> _YOUR INSTRUCTIONS_: Using the records below, quote only the span that opens with the line containing "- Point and" and closes with the line containing "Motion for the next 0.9", exactly and inclusively.
-------- DATA FOR THE TASK
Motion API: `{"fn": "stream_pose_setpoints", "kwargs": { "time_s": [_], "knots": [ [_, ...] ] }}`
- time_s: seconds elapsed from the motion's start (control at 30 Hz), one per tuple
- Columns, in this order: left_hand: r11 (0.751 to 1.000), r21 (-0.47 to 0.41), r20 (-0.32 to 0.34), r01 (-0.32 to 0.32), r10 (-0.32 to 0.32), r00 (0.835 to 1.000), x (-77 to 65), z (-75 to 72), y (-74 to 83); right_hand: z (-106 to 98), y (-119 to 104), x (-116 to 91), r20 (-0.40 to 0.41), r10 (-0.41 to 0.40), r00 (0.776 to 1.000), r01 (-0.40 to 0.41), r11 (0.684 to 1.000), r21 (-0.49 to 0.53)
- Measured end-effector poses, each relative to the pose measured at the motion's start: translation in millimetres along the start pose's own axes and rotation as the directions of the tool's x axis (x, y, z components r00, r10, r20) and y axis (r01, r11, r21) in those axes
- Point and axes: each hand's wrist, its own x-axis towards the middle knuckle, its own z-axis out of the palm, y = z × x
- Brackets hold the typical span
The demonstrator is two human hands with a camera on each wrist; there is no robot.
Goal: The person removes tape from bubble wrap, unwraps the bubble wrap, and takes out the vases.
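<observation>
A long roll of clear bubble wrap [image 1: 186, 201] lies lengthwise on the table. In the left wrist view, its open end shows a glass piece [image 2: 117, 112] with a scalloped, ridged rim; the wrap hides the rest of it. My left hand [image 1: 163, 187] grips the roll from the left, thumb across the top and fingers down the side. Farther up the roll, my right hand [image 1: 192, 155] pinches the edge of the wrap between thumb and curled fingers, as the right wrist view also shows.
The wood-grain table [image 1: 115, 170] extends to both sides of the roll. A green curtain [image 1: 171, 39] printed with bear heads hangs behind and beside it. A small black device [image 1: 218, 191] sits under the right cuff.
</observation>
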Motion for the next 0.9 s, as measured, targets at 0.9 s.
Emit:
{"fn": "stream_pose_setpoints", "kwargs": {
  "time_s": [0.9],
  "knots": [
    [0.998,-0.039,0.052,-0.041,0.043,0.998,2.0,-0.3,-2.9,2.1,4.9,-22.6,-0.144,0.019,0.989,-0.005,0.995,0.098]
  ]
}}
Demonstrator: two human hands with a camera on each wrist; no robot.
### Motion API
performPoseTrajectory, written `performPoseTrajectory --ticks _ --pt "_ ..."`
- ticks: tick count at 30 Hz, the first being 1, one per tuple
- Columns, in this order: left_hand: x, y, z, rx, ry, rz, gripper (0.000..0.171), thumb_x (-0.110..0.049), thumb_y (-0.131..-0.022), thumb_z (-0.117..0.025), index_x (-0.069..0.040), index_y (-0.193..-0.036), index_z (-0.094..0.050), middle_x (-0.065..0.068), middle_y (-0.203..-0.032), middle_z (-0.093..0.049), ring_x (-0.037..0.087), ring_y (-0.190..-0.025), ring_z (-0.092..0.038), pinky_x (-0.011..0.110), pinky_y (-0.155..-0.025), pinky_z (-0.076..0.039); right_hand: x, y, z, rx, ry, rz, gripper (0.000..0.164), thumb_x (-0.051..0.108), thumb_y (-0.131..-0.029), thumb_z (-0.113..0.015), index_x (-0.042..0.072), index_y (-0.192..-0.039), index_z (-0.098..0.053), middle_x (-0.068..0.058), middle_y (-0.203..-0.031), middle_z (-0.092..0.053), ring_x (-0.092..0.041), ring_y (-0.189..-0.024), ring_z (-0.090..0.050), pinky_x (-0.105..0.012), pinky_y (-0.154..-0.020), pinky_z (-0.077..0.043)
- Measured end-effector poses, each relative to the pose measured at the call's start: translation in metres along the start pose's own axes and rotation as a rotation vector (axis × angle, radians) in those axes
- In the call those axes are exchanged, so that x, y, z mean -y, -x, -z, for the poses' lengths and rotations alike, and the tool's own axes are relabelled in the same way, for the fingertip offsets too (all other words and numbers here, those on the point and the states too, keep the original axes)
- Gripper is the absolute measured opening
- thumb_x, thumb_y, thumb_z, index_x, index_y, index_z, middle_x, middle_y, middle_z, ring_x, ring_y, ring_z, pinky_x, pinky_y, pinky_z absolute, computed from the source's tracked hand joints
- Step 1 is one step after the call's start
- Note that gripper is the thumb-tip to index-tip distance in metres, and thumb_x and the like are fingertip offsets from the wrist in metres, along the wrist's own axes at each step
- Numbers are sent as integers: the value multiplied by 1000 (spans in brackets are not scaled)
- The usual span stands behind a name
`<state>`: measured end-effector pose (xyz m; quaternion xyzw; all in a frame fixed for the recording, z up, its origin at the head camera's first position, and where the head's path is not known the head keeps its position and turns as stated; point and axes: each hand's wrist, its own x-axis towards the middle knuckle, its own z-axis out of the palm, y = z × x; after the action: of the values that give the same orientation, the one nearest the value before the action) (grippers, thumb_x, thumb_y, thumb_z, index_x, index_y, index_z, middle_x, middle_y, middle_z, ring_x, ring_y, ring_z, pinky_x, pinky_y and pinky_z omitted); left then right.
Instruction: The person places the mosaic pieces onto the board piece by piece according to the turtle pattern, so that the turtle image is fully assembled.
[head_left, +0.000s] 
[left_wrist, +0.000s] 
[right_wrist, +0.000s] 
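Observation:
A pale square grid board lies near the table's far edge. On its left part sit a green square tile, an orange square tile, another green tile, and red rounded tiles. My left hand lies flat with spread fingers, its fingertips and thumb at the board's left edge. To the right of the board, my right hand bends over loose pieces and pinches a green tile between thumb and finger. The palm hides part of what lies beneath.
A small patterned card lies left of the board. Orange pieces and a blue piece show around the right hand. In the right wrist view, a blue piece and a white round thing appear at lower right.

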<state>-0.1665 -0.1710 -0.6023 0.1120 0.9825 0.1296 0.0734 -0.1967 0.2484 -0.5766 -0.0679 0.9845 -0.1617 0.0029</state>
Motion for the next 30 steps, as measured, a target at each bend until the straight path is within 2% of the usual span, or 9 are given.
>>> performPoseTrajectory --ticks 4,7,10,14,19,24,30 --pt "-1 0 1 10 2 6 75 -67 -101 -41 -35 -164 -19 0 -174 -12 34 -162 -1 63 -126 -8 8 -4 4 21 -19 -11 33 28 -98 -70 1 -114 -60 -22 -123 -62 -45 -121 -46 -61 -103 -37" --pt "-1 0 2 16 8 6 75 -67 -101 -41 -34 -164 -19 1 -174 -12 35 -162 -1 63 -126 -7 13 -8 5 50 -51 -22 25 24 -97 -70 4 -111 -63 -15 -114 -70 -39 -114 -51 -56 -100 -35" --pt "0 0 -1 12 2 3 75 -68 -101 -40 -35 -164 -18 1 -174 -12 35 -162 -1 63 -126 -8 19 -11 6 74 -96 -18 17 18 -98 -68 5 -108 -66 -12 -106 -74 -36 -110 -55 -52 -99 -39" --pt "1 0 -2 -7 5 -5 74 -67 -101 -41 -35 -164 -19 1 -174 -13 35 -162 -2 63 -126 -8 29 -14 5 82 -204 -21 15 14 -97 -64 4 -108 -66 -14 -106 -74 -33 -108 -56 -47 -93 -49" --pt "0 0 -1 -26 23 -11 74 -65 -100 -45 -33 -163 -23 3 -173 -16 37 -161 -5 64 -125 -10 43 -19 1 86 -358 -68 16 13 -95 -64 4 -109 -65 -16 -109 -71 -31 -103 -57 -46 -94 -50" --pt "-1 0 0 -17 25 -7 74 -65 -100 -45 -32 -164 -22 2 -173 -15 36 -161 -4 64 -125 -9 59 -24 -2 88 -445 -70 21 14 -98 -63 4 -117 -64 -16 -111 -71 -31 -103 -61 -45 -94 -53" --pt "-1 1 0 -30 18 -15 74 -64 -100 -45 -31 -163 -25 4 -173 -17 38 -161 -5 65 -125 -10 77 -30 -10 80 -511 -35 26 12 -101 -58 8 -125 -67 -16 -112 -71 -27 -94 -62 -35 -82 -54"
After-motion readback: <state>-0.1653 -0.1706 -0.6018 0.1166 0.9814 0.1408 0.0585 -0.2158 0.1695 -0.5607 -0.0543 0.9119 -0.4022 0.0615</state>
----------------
> _OUTPUT BELOW_:
- Point and axes: each hand's wrist, its own x-axis towards the middle knuckle, its own z-axis out of the palm, y = z × x
- Brackets hold the typical span
The demonstrator is two human hands with a camera on each wrist; there is no robot.
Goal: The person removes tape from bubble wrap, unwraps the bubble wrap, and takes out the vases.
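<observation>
A long roll of clear bubble wrap [image 1: 186, 201] lies lengthwise on the table. In the left wrist view, its open end shows a glass piece [image 2: 117, 112] with a scalloped, ridged rim; the wrap hides the rest of it. My left hand [image 1: 163, 187] grips the roll from the left, thumb across the top and fingers down the side. Farther up the roll, my right hand [image 1: 192, 155] pinches the edge of the wrap between thumb and curled fingers, as the right wrist view also shows.
The wood-grain table [image 1: 115, 170] extends to both sides of the roll. A green curtain [image 1: 171, 39] printed with bear heads hangs behind and beside it. A small black device [image 1: 218, 191] sits under the right cuff.
</observation>
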Motion for the next 0.9 s, as measured, targets at 0.9 s.

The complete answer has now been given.